Ну что, рад новому свиданию с Петровой столицей, Егор свет Михайлович? Ледяной норд с Невы проницал нетопленые каморы и залы. Все как тогда, одиннадцать лет назад. Балакиреву, верно, тепло сейчас под шутовским колпаком, с гороховым пузырем — нашел человек свое щастие. Что же ты помышлял, Егорушка, что Фортуна разомлеет от твоего соловьиного щекота, растелешится девкою? Каждому — своя дорожка, налево шуту, направо цесаревне, тебе же — дорожка все прямо, прямо, на высокий помост.
Ах, кабы угрюмая ладья Харонова — ей льды не помеха — прошла бы от Стикса-реки по Неве да забрала с собою в царство теней Егора Столетова! Коликих мучений избег бы впредь.
А что ему конец, он еще летом в Екатеринсбурхе сведал от ученого господина Татищева, и что не избегнет.
Кровью-то он давно харкал и мочился с кровью.
Прощайте, мои вирши, песенки любезные!
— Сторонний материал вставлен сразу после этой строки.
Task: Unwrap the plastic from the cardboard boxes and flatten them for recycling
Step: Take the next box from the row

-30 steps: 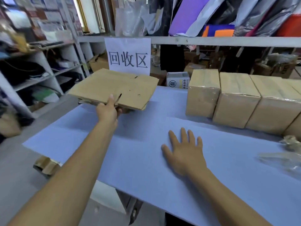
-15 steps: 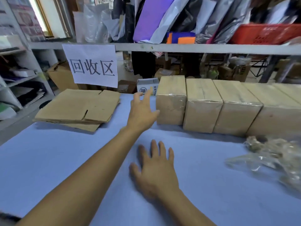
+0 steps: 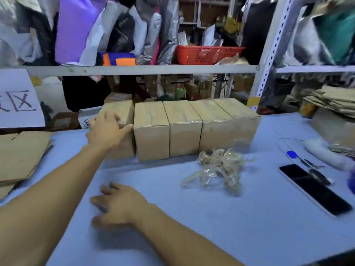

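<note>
A row of five plastic-wrapped cardboard boxes (image 3: pixel 184 129) is seen standing side by side, touching, toward the back of the blue table (image 3: pixel 249 217). The leftmost box (image 3: pixel 123 110) of the row is met by the left hand (image 3: pixel 107 131): fingers lie over its top front edge w/ the thumb at its right front corner, next to the 2nd box; the grip looks laid on rather than clenched, and whether the box is actually clamped can't be told. The right hand (image 3: pixel 119 206) is laid palm-down on the table in front of the row, fingers spread & relaxed, nothing held. A crumpled wad of clear plastic wrap (image 3: pixel 221 167) is found just in front of the row's right end, apart from both hands. Flattened cardboard (image 3: pixel 21 154) is stacked well to the left of the row, under a white paper sign (image 3: pixel 17 100) w/ black characters. To the right of the row, near the table's edge, a dark phone (image 3: pixel 315 189) is laid flat, w/ a blue-handled tool (image 3: pixel 294 156) just behind it; details blurred. Behind the row a metal shelf (image 3: pixel 146 70) is seen, carrying a red basket (image 3: pixel 205 54) & assorted bags.
</note>
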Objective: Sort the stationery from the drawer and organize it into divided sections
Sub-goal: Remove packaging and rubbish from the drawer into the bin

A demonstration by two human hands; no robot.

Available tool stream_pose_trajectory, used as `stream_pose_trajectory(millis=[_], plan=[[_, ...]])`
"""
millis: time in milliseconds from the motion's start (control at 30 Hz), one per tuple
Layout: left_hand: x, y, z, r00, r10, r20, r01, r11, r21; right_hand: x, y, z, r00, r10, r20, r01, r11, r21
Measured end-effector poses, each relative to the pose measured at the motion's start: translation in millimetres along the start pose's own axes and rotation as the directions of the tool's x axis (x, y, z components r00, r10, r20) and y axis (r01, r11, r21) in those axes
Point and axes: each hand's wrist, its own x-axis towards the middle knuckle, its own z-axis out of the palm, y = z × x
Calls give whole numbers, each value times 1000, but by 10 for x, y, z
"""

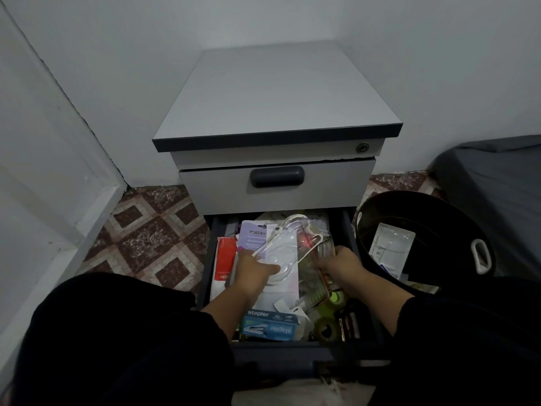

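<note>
Open dark drawer [347, 227] crammed with stationery. Left hand [254, 269] gripping clear plastic blister shell [285, 247] over lilac "PRECAU…" card [253, 234]; right hand [342, 263] closed on clear packet [311, 278] (contents unclear). Blue "stapler" box [270, 325] at front.

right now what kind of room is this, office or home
Most likely a home room, perhaps a bedroom corner. A small grey drawer cabinet stands on patterned floor tiles against plain walls, with a black bin beside it and what looks like a dark-covered bed at right.
</note>
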Motion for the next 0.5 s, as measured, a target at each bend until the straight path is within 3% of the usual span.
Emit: stream_pose_trajectory(millis=[500], plan=[[-40, 36, 92, 997, -15, 82, 19, 999, -42, -15, -82, -98, 999, 4, -33, -3, 999, 34]])
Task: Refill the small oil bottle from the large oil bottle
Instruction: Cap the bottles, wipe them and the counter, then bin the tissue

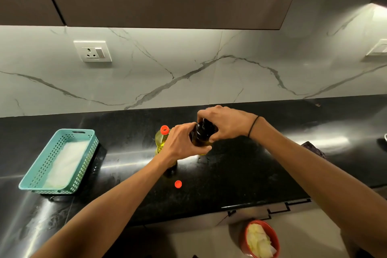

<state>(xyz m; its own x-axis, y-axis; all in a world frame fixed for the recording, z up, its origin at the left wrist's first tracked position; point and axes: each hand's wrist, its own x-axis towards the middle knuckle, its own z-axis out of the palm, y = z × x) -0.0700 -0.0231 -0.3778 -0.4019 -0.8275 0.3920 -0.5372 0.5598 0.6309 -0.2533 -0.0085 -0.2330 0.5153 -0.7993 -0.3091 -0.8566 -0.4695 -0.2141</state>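
Both hands meet mid-bench: left hand [181, 142] fingers curled round small oil bottle [201, 136] body, right hand [224, 122] fingers gripping its black top. Large oil bottle [162, 139] just left, uncapped; red cap [178, 184] toward front edge. Teal basket [60, 161] far left.

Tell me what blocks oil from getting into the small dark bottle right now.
The black top is on the small dark bottle, gripped by the right hand; the left hand holds the body.
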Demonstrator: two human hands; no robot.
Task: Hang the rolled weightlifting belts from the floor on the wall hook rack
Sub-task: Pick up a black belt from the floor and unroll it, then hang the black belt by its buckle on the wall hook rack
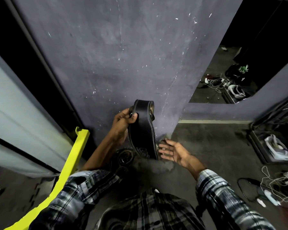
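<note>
Scuffed grey-violet wall (123,55) rises ahead from a dark, gritty floor (206,146); against it the left hand (123,122) pinches the upper end of a black weightlifting belt (142,128) between thumb and curled fingers, near its metal buckle; smooth stitched leather, wide and stiff, it bends over at the top and hangs down to the floor; the right hand (175,152) waits just beside its lower end, palm up, fingers spread, holding nothing; more rolled belts (124,157) lie below the left forearm; both plaid sleeves (223,193) reach forward.
</note>
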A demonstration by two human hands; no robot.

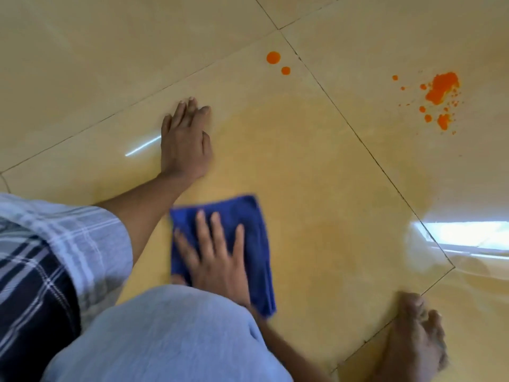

Бедные-убогие строчки, прощайте, и никто-то вас, жалкие, не вспомнит на Руси! Не облекутся в траур музы, не растерзает лаврового венца Аполлон, та старинная девка с Фонтанки не заревет благим матом: «Егор, горе!»
«Mihi pergamena deest».[30]
За любовь и верность к вашему царскому высочеству, Елисавет Петровна, позорною смертию казнюсь и всеконечно погибаю.
Давнишний ужас нахлынул — ладони стали мокры и холодны, и сердце упало. Предстала прелестным гранодиром, принял ее за саму любовь, а оказалась ряженой смертью, гибелью его. Век бы тебя не знать, Пленира!
Конец, конец. Не оправдаться!
«Не скажешь подлинную, так скажешь подноготную».
Тайная канцелярия обзавелась многими пристройками с тех пор, и узников прибыло.
Совсем старикашкой, даже и при громадном росте своем, казался обер-инквизитор Стукалова монастыря Андрей Иванович Ушаков. Сутул да жиловат, посмеялся с кашлем, почти ласково молвил: «Да, доехала тебя Сибирь-матушка… Говорил я тебе, молодчик, что еще свидимся? А что буйну голову тебе сложить на плахе? Говорил али нет? Ну, пожди мало, поговорим ладком».
Три месяца гнил Егор Столетов в каземате: был худ здоровьем и к розыскам не годен. Спина подживала помалу, кормили скверно, но смерть призывал напрасно.
Через три месяца начали снова расспрашивать яко заговорщика с отменною суровостью.
«До двух вин прощают, в третьи бьют».
С пристальной зоркостью — подлинно око государево — глядел на узника, душу обшаривал старый заслуженный обер-палач.
— Очень ты знаткий человечишка, Егорка. Говори уж, не стыдися, я подобно Татищеву ушей затыкать не стану: правда ли, что князю Михайле Белосельскому ты добывал секретное средство в аптеке ради молодцеватости, затем что он с царевной Екатериною Иоанновной, сестрою государыни, мекленбургской герцогинею, в тайных амурах обретался?